* **ABOUT THIS EXERCISE**: Report back each line of the data that contains the word "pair".

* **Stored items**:

________________________________________

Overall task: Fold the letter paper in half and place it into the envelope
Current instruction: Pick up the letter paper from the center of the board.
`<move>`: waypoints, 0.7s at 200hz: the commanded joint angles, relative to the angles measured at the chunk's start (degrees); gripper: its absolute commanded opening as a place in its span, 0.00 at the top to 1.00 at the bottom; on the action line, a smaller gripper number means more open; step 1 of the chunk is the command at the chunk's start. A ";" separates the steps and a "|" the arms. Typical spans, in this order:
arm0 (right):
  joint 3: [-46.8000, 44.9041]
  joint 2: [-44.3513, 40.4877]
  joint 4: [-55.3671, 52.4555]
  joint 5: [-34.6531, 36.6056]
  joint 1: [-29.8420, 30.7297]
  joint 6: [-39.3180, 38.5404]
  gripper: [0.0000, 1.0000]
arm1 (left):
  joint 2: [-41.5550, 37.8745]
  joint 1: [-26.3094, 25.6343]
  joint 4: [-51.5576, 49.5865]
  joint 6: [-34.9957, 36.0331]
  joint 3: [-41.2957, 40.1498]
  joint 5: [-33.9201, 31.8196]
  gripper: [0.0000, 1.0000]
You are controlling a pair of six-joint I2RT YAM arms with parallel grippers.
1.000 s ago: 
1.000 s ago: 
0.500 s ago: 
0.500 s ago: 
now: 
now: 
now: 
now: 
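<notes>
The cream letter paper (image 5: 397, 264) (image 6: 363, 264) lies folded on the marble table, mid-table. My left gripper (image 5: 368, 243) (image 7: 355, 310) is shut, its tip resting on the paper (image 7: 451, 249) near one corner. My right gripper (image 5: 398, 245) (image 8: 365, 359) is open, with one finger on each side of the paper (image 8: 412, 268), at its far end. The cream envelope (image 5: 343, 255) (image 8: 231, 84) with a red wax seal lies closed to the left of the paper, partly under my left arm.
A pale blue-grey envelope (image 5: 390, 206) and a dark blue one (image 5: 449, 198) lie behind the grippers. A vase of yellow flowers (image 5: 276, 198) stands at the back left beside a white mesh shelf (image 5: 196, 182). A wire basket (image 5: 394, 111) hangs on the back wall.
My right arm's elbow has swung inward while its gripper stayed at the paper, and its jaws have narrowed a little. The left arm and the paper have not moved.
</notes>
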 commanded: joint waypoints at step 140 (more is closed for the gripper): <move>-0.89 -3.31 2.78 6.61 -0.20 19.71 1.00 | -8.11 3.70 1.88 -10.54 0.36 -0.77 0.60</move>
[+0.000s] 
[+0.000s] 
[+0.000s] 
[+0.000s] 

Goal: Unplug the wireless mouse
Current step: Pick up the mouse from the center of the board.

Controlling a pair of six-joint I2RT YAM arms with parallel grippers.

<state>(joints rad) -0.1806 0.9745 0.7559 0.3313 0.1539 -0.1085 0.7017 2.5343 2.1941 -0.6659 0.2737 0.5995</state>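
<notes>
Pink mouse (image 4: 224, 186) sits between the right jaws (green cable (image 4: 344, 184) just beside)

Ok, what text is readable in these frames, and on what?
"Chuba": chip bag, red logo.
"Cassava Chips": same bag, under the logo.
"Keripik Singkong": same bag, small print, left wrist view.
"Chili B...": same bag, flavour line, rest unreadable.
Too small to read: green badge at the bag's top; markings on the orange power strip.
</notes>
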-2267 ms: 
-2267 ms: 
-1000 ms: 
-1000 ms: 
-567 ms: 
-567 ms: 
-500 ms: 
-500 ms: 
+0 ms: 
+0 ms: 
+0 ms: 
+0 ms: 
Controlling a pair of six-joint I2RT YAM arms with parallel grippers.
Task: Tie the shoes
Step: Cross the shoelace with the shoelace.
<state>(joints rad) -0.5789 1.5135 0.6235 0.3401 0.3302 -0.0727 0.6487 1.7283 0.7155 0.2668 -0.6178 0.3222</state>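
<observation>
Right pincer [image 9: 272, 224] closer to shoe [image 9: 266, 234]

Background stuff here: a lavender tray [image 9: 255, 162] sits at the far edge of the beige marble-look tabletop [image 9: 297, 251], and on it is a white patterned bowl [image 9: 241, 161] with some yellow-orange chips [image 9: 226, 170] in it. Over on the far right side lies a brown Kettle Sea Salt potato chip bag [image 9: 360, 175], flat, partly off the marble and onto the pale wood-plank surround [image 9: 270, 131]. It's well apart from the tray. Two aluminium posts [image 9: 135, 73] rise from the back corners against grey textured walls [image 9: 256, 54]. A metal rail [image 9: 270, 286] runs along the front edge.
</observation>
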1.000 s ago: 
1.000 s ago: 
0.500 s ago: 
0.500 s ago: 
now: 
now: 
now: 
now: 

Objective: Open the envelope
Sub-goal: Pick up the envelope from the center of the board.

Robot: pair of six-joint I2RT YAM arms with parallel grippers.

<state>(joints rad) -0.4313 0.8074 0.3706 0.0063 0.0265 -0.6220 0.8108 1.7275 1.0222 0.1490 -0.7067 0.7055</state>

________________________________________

* **EXERCISE RESULT**:
You are controlling a pair of six-joint I2RT YAM arms with parallel grippers.
Controlling a pair of six-joint I2RT YAM arms with parallel grippers.
Controlling a pair of six-joint I2RT YAM arms with parallel grippers.
Robot: pair of six-joint I2RT YAM arms with parallel grippers.

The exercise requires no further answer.